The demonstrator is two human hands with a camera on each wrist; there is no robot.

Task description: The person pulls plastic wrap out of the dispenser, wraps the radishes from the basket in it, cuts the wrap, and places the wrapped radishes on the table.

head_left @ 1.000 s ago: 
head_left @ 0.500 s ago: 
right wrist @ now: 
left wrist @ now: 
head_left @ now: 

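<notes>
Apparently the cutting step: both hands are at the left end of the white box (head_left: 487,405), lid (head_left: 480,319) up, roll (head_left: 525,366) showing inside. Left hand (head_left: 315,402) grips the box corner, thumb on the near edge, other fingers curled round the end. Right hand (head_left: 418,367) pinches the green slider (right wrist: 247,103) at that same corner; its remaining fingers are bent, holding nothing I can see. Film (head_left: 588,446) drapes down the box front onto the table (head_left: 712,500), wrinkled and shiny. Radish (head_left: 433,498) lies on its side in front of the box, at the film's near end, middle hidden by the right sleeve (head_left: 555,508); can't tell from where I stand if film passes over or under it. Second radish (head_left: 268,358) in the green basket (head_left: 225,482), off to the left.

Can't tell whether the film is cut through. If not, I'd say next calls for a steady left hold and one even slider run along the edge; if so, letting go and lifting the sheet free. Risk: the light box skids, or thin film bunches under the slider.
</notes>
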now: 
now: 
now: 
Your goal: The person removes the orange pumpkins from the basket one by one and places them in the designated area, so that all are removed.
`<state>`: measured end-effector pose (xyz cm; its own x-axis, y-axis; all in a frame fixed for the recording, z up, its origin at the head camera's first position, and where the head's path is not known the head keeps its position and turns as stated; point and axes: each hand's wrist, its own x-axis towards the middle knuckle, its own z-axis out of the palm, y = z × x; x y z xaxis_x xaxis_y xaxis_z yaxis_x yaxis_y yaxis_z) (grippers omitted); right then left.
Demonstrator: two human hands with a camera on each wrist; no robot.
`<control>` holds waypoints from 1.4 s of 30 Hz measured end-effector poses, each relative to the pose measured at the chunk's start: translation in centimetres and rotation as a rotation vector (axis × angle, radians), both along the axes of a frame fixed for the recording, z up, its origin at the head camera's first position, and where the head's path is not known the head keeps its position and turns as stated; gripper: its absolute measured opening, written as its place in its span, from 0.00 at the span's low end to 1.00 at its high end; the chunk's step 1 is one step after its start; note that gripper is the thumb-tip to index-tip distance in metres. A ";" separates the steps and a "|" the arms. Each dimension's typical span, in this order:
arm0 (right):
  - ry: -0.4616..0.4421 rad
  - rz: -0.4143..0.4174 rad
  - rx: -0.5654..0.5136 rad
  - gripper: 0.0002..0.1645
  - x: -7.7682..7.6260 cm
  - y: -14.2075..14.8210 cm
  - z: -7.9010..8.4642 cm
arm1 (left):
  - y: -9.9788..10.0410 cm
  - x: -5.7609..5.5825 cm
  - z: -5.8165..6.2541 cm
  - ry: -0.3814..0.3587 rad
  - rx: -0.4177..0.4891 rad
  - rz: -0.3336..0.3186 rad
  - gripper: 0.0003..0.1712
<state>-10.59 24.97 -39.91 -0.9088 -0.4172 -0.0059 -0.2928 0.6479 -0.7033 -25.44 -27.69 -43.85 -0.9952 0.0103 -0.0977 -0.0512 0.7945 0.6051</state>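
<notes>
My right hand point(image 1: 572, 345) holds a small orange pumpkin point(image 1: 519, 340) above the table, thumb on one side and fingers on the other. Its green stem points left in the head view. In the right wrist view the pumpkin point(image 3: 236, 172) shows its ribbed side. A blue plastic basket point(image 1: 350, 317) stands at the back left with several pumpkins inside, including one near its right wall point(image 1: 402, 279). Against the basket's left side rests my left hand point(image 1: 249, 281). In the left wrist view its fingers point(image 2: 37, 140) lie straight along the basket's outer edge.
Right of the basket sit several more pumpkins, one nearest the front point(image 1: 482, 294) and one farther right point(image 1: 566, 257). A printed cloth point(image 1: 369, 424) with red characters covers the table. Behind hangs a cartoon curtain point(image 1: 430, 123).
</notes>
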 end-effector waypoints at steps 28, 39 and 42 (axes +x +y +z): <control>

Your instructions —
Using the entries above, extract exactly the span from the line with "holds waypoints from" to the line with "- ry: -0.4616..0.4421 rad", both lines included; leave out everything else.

Output of the task —
`<control>` holds waypoints from 1.4 s of 30 Hz measured end-effector poses, each relative to the pose measured at the chunk's start: translation in centimetres and rotation as a rotation vector (axis × angle, radians), both along the axes of a frame fixed for the recording, z up, its origin at the head camera's first position, and where the head's path is not known the head keeps its position and turns as stated; gripper: its absolute measured opening, written as its place in its span, from 0.00 at the span's low end to 1.00 at its high end; the chunk's step 1 is one step after its start; note that gripper is the thumb-tip to index-tip distance in metres. A ";" separates the steps and a "|" the arms. Each dimension's typical span, in this order:
arm0 (right):
  - ry: -0.4616..0.4421 rad

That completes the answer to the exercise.